* **How to complete this task**
Please write out the listing beneath this sentence exactly, from its first line to the line with "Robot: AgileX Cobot", and stop there.

*** Data to use Section Begins ***

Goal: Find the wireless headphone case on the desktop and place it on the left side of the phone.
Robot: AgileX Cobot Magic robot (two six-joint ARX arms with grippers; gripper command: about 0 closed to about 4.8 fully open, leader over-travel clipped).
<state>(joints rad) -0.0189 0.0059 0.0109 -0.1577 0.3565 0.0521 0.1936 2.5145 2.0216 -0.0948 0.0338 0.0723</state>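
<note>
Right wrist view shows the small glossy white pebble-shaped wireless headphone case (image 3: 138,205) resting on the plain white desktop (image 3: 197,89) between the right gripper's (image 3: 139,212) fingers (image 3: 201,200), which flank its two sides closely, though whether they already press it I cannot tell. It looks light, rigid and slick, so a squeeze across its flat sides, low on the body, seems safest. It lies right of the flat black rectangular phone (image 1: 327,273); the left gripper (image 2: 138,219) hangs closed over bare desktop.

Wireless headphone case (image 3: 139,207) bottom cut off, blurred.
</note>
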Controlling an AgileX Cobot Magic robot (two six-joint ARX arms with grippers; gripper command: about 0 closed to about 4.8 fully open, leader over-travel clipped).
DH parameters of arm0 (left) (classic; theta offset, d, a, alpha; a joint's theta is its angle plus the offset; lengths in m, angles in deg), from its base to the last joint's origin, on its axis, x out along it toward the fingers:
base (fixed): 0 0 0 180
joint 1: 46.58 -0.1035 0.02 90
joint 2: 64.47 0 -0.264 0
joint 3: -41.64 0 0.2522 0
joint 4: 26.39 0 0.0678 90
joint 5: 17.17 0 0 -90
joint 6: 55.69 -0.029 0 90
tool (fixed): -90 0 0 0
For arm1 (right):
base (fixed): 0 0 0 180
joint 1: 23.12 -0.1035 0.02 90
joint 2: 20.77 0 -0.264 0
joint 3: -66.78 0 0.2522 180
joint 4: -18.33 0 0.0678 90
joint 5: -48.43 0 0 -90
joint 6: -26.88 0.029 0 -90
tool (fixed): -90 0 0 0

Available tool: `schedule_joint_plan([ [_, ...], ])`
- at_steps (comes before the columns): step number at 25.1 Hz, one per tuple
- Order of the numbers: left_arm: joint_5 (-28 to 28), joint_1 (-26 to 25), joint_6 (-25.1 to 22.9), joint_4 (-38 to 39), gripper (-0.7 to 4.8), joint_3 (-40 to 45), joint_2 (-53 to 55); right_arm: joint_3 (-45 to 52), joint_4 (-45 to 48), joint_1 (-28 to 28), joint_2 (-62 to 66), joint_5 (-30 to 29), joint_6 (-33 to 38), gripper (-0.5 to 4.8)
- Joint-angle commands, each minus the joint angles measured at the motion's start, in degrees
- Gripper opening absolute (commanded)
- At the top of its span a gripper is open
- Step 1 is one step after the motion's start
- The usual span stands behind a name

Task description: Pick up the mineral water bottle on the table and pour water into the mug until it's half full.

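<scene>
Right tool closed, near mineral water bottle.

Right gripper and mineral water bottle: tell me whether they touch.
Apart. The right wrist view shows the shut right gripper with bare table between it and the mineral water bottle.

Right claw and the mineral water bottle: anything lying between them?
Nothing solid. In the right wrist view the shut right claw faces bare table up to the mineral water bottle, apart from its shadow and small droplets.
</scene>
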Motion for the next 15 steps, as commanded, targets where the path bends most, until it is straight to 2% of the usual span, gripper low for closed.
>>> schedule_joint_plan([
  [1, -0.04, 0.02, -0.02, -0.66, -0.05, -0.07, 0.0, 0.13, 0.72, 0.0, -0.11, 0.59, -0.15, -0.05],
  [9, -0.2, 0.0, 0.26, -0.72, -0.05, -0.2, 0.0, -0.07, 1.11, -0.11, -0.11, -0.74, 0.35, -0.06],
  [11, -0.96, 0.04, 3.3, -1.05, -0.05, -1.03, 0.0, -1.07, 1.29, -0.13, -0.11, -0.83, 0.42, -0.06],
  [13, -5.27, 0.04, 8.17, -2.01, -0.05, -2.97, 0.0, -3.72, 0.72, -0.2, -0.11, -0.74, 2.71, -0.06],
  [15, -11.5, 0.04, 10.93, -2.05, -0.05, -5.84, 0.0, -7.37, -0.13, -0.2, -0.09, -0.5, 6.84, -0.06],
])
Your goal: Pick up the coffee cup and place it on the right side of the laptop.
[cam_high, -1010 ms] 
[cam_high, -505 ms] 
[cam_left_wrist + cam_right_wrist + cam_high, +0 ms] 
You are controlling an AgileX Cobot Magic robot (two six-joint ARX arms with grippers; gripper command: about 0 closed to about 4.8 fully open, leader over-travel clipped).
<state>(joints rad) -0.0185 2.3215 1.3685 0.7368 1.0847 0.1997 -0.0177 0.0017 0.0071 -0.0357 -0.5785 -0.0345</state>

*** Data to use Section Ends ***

* **Response box**
Goal: Find the wireless headphone case on the desktop and place it on the left side of the phone.
Robot: AgileX Cobot Magic robot (two six-joint ARX arms with grippers; gripper command: about 0 closed to about 4.8 fully open, leader over-travel clipped).

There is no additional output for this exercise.